Heading into Saturday afternoon’s crucial road tilt at Utah State, UNLV’s basketball team faced its next major test. After two consecutive losses, the Rebels were looking to right the ship and head home with a 2-2 record in the toughest six-game stretch of the season. If head coach Marvin Menzies is going to get his young Rebels back on track, Saturday’s dogfight was the moment and his most important ammunition in this fight was fueled by a reliance on upperclassmen leadership.

The questions regarding the young team’s progress (UNLV has 11 underclassmen on the roster and just three upperclassmen) were set to be answered in Logan’s Dee Glen Smith Spectrum, and they most certainly were: UNLV’s upperclassmen fired blanks and the Rebels were blown out, 82-56, by Utah State.

“They’re giving me some effort,” Menzies said after the loss. “They are playing hard. They are trying to fight. However, we’re making too many mental errors and too many miscues. There’s just a lot of immaturity in that realm defensively that we need to fix. They have to be connected as five guys defensively and quite often we’re not.”

Translation: There is ZERO leadership from the “experienced” upperclassmen.

Seniors Kris Clyburn and Noah Robotham couldn’t even defend a flaccid broomstick and junior Nic Blair attempted to one-up them both after fouling out in just 10 minutes of play. At one point, Clyburn was even spotted happily smiling on the court with UNLV trailing 16 late in the first half. Not long after, the senior air-balled a jumper with a man in his face then immediately allowed his man to slip past him for an easy fast break layup.

For someone getting their ass kicked in their final year of competitive basketball, smiling while getting boat-raced is a bad look. More than a few UNLV fans took issue — especially me.

For the third time in three games, UNLV’s porous defense allowed 82 points or more. Menzies, whose hot seat got even warmer after this one, believes much of it has to do with a lack of on-floor maturity.

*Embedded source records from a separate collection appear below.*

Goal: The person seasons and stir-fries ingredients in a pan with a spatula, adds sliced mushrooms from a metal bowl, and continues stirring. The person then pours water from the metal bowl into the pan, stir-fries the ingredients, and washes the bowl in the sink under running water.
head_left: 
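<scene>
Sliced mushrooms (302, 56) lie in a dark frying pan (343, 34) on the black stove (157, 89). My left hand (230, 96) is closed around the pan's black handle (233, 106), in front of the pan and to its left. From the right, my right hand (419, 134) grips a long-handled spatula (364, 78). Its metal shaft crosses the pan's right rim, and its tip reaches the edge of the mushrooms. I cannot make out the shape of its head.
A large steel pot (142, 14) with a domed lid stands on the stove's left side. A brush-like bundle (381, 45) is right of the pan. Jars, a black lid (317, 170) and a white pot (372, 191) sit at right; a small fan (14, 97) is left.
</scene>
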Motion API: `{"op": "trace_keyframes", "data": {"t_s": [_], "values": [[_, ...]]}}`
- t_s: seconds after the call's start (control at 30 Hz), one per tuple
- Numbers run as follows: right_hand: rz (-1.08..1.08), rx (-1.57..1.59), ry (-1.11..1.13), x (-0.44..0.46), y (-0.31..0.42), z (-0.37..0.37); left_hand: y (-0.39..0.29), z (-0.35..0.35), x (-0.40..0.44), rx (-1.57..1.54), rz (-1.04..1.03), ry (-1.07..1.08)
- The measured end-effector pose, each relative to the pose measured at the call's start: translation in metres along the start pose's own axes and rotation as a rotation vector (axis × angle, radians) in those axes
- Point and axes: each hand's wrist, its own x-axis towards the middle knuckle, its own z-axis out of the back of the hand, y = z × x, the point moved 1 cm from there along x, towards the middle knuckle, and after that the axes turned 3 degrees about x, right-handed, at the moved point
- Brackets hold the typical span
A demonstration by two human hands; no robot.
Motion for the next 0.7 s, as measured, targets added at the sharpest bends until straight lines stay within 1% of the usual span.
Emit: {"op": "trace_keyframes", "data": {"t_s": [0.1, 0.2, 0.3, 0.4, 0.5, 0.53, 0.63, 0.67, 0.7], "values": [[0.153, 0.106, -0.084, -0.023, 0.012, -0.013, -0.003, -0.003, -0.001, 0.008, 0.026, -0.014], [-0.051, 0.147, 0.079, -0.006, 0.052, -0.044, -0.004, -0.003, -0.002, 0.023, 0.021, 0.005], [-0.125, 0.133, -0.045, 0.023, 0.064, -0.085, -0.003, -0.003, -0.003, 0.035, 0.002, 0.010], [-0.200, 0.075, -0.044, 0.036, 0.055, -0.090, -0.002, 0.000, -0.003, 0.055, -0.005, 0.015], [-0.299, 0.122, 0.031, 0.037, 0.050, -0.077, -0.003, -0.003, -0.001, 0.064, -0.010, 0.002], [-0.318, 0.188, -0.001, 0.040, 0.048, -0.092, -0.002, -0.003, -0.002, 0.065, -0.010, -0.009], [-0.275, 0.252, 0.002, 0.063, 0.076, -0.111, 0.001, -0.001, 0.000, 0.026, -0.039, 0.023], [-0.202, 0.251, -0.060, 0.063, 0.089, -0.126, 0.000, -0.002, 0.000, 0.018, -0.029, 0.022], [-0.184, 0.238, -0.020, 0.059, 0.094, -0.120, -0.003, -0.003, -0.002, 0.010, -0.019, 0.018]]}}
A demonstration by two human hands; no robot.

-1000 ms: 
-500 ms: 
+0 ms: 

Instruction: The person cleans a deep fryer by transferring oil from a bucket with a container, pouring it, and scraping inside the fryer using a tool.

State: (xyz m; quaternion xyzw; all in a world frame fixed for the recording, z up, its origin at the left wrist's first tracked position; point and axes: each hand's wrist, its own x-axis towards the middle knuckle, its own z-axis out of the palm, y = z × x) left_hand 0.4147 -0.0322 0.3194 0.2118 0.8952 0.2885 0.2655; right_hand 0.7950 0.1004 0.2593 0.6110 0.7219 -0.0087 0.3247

While there’s plenty of blame to pass around in this one — from coaching staff lineup choices, to shot selection, to overall team effort — it starts with the guys expected to show these young players how it’s done on the floor. Instead, all three upperclassmen were more of the problem than they were solution.

The upperclassmen combined to shoot 6-of-24 in the loss. Clyburn took 30 percent of UNLV’s shots in this one, hitting 5-of-13 with two that were lucky to even go in. Robotham was 1-for-7 with three points, five assists and three turnovers, while Blair was 0-for-4 before fouling out with 12:18 to go in the game after turning the ball over. Worse, Robotham’s defensive assignment, Sam Merrill, scored 20 points with five assists and three rebounds.

The loss of its top player, senior Shakur Juiston, in December really affected the dynamic of the team. When junior Cheickna Dembele went out at the same time, UNLV was forced to rely on small lineups and — specifically — rely on Clyburn and Robotham to run the show. While they have had stretches of solid play, the biggest moments have exposed them for being what they are: role players, not go-to scorers and leaders.

Most fans would probably be able to accept the roller coaster of performance, IF it were the result of a youth movement. Watching the seniors go out there and simply flail around like a newborn baby coming out of the womb isn’t acceptable to most.

To add to the struggle, UNLV’s top three underclassmen, Joel Ntambwe, Amauri Hardy and Cheikh Mbacke Diong, scored a combined 41 points on 14-of-27 shooting. With the upperclassmen shooting so poorly, one would think the older, more mature players would try to feed them the ball. Nope. Instead, it’s more of the same with the seniors, forcing bad shots and missing easy layups.

And, now, to make matters worse, there seems to be a divide in the locker room between the older players and their younger teammates. Robotham even threw some shade at the young pups.

Doesn’t sound like a senior leader in touch with his fellow teammates.

Whatever the disconnect is, UNLV doesn’t have much time to right the ship. The vultures are rightfully circling and, if Menzies wants to get his shot at seeing his program plan come to full fruition, something has gotta change. Nothing he’s done the past two weeks has proven he is on the right track and the cries for Rick Pitino will only grow louder with every poor performance.